→ Source material:
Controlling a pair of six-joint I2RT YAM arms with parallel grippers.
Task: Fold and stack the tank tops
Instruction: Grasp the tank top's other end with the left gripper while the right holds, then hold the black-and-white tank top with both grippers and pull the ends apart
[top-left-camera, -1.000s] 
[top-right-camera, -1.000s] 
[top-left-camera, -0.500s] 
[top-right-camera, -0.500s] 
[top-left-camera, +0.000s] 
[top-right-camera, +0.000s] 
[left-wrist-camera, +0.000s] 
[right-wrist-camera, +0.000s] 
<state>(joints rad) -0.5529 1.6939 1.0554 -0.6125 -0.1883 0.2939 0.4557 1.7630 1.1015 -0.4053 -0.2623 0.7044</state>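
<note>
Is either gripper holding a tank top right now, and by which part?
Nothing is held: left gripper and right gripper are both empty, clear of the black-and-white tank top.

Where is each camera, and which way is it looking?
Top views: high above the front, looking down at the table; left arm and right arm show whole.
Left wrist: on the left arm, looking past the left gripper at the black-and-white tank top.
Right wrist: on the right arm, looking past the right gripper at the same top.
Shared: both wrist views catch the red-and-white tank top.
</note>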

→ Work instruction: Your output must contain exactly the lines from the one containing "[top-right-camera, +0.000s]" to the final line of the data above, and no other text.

→ Answer for the task:
[top-right-camera, +0.000s] 
[left-wrist-camera, +0.000s] 
[right-wrist-camera, +0.000s] 
<state>(joints rad) -0.5529 1.6939 1.0554 -0.6125 -0.1883 0.2939 0.4557 1.7630 1.1015 -0.4053 -0.2623 0.7044</state>
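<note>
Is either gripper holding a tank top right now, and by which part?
Nothing is held: left gripper and right gripper are both empty, clear of the black-and-white tank top.

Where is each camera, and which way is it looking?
Top views: high above the front, looking down at the table; left arm and right arm show whole.
Left wrist: on the left arm, looking past the left gripper at the black-and-white tank top.
Right wrist: on the right arm, looking past the right gripper at the same top.
Shared: both wrist views catch the red-and-white tank top.
</note>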

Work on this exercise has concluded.